Embracing Hybrid Storage
Two cities — Del Mar, Calif., and Conroe, Texas — standardized on Nimble Storage, which provides a hybrid storage array that features SSDs and hard disk drives.
In 2011, Del Mar had eight physical servers with direct-attached storage that was starting to run out of space, and a disaster recovery strategy that relied on tape. That year, Emily Bernardo, the city's computer operations manager, began a virtualization and storage consolidation project. She purchased an 8TB Nimble CS210 storage device, paired it with two new servers and virtualized applications using Citrix XenServer software.
The CS210 features two mirrored controllers so if one controller fails, the other keeps the storage system running. "We have complete hardware redundancy within the box," Bernardo says. "Performance is great. It's rock solid."
Elsewhere, Damien Tijerina, network services supervisor for Conroe, was in the midst of virtualizing servers when he needed faster storage I/O performance.
In the first phase of virtualization, he deployed VMware, four blade servers and a midrange SAN. But last year when he was ready to virtualize mission-critical applications, including SQL Server databases and Exchange email, the existing SAN's I/O performance wasn't fast enough.
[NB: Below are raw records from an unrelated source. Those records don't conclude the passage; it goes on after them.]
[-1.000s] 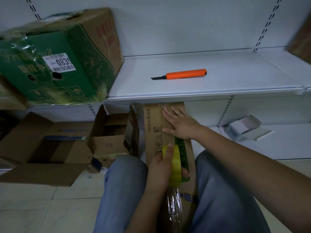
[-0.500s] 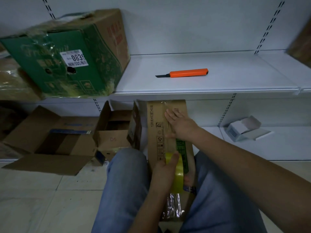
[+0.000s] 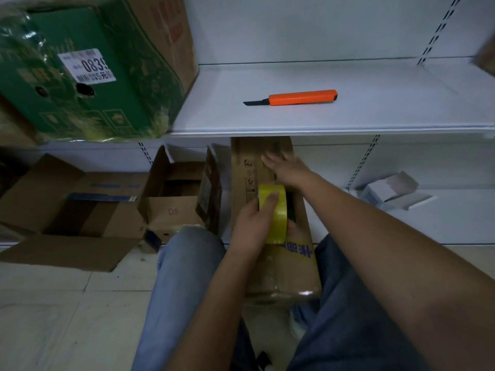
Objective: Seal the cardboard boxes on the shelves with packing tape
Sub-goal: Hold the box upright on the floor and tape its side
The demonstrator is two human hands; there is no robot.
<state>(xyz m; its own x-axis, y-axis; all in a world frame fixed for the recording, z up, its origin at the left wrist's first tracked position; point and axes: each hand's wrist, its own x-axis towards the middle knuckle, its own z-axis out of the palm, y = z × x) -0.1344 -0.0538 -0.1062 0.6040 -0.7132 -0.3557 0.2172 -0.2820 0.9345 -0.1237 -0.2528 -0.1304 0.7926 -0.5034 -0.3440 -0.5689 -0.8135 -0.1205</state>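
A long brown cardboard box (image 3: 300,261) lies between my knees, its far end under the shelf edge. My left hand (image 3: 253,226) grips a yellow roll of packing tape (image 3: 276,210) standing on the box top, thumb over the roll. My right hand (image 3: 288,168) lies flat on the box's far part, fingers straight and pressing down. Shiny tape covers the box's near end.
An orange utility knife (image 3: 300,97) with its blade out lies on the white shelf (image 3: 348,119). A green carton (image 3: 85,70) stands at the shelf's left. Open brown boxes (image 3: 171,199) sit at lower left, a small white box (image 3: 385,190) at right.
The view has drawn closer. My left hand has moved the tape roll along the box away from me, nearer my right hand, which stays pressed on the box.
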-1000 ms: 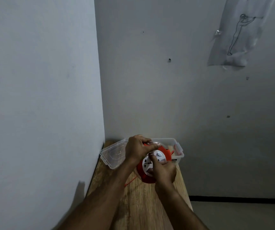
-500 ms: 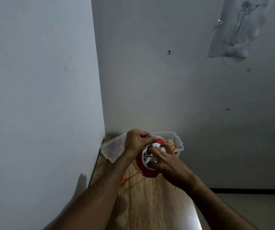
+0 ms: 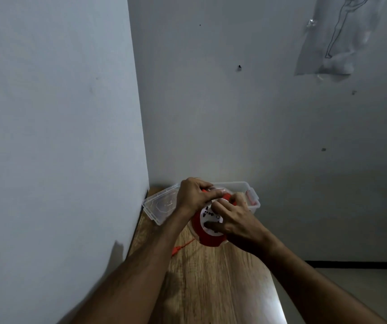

Nimble Storage's hybrid storage arrays met Tijerina's speed requirements. He bought two Nimble CS220s and one Nimble CS240G for City Hall, the police department and a disaster recovery site. With the new storage in place, the city has now virtualized 95 to 97 percent of its servers.
"With Nimble, we get the best of both worlds," Tijerina says. "We could use solid state for the important workloads and the spinning disks for workloads that don't require fast speeds."
City employees rave about the speed of applications. The finance department can now process payroll in 20 to 40 minutes, whereas it used to take three hours.